> _DATA PROVIDED_:
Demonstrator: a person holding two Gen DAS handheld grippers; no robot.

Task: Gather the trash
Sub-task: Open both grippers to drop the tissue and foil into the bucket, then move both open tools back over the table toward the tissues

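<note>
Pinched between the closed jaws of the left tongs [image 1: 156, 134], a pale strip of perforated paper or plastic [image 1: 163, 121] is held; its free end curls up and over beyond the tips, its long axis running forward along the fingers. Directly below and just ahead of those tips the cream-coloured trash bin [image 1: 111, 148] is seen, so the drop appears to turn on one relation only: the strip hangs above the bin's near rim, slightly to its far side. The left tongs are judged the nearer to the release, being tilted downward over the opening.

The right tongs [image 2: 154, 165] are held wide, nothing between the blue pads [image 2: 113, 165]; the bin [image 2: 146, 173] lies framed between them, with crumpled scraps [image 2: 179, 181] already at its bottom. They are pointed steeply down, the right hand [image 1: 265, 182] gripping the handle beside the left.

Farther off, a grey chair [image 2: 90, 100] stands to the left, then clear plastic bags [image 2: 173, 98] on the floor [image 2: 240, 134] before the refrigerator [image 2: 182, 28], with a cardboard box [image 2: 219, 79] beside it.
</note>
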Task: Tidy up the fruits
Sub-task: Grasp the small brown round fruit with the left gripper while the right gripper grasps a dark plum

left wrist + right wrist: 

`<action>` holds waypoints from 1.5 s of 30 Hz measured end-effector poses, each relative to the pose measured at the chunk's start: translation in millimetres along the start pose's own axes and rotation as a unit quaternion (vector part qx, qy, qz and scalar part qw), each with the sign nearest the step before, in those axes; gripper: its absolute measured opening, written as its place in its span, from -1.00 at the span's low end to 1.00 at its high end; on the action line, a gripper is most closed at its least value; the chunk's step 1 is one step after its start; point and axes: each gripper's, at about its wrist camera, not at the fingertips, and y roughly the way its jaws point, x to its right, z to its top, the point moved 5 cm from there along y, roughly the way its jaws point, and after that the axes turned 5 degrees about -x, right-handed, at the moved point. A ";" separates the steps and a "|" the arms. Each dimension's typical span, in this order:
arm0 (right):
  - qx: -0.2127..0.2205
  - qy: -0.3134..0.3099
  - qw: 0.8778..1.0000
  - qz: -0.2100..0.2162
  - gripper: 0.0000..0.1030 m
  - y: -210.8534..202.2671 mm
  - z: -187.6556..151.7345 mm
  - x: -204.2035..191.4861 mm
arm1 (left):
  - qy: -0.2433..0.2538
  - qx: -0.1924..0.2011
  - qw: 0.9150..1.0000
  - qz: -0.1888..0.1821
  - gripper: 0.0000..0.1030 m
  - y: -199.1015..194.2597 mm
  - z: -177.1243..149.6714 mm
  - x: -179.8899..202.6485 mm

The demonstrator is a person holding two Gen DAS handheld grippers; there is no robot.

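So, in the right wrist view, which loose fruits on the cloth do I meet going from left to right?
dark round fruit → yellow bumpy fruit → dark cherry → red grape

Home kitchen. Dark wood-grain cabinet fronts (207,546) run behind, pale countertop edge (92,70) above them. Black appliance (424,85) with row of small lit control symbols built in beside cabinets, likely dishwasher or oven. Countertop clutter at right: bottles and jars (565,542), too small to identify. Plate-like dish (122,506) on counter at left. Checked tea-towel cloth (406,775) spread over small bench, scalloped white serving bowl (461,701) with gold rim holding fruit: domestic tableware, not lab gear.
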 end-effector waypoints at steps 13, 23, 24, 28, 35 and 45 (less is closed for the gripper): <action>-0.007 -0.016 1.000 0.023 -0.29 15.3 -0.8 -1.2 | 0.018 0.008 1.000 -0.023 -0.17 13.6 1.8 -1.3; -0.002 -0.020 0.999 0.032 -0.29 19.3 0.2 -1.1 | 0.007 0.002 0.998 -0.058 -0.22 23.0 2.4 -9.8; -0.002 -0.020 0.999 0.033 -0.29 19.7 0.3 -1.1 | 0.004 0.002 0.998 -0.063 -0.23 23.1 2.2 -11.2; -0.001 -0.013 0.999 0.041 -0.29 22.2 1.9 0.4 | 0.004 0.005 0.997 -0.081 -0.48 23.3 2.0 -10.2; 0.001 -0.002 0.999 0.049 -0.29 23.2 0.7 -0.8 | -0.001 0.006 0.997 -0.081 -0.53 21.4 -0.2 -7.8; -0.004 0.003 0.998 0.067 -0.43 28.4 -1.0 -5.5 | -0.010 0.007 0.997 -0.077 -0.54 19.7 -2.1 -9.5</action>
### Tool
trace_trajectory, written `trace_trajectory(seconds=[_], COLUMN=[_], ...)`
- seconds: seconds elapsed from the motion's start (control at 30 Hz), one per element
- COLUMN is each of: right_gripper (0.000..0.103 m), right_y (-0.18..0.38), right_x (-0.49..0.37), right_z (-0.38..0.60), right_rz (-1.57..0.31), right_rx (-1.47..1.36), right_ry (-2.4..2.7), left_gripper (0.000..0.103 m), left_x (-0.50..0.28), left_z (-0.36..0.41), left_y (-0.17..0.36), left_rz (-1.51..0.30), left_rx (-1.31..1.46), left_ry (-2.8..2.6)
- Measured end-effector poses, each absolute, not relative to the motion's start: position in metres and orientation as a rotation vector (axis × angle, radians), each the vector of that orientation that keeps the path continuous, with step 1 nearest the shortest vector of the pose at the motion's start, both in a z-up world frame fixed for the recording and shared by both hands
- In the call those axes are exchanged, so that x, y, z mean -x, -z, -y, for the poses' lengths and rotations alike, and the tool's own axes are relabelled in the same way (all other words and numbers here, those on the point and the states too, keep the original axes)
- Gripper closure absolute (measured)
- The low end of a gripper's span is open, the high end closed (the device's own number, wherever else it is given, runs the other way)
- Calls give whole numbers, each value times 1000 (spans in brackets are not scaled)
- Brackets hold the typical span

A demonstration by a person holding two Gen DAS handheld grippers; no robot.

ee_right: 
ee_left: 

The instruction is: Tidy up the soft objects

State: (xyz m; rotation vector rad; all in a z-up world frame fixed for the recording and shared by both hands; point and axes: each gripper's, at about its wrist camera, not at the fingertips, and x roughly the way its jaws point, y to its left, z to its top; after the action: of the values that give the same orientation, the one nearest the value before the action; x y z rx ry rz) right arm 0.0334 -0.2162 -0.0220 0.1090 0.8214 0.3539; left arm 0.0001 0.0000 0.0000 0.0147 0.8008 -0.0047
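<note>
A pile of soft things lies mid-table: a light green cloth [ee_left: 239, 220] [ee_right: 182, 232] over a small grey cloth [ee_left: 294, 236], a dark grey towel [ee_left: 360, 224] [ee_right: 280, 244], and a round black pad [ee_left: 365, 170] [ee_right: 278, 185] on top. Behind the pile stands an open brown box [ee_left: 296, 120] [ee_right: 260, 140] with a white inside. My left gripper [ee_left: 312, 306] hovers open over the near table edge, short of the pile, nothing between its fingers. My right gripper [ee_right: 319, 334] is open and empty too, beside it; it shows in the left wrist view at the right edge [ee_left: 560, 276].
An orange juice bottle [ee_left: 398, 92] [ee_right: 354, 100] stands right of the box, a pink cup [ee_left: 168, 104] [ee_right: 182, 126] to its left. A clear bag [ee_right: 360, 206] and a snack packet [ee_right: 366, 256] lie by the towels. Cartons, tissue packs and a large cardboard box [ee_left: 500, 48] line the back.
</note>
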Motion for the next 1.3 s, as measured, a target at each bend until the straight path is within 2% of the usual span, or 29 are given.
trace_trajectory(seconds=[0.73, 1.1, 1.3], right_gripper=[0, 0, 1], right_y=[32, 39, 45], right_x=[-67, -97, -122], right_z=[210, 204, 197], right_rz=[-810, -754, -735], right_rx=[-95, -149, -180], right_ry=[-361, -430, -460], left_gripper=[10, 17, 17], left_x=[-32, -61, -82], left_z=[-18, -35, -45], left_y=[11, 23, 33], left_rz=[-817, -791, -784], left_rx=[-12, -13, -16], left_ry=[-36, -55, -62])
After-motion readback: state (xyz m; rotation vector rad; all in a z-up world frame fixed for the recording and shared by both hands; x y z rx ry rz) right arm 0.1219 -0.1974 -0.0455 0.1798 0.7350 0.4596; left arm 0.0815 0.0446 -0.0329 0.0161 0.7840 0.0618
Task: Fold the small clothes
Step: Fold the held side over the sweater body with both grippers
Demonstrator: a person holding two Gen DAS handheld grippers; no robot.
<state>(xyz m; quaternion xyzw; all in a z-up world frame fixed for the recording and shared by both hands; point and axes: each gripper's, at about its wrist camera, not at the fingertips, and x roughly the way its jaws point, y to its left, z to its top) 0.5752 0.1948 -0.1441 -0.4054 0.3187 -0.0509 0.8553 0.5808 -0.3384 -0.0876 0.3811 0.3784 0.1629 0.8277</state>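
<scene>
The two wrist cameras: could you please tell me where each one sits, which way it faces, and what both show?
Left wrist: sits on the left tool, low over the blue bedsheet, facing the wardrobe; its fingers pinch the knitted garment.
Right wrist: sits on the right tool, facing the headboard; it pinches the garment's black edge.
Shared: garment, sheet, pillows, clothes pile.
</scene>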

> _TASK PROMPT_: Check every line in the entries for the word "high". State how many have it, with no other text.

> _TASK ANSWER_: 2